— PROBLEM —
What you return must be the full data, repeated verbatim, with no pictures in it.

(SUPPLIED DATA begins)

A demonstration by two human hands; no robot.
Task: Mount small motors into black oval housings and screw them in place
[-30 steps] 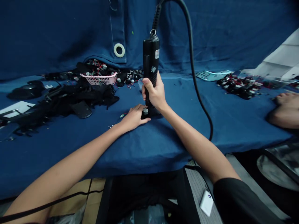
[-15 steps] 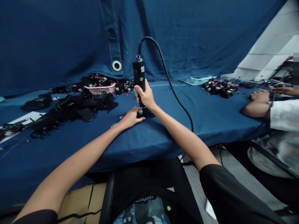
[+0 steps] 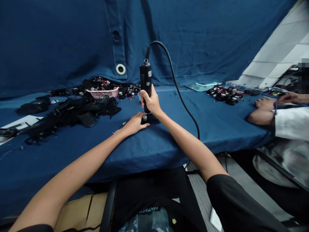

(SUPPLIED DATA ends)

— TASK ANSWER —
A demonstration by two human hands; no robot.
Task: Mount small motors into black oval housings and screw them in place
[-30 steps] 
[-15 steps] 
[+0 steps] 

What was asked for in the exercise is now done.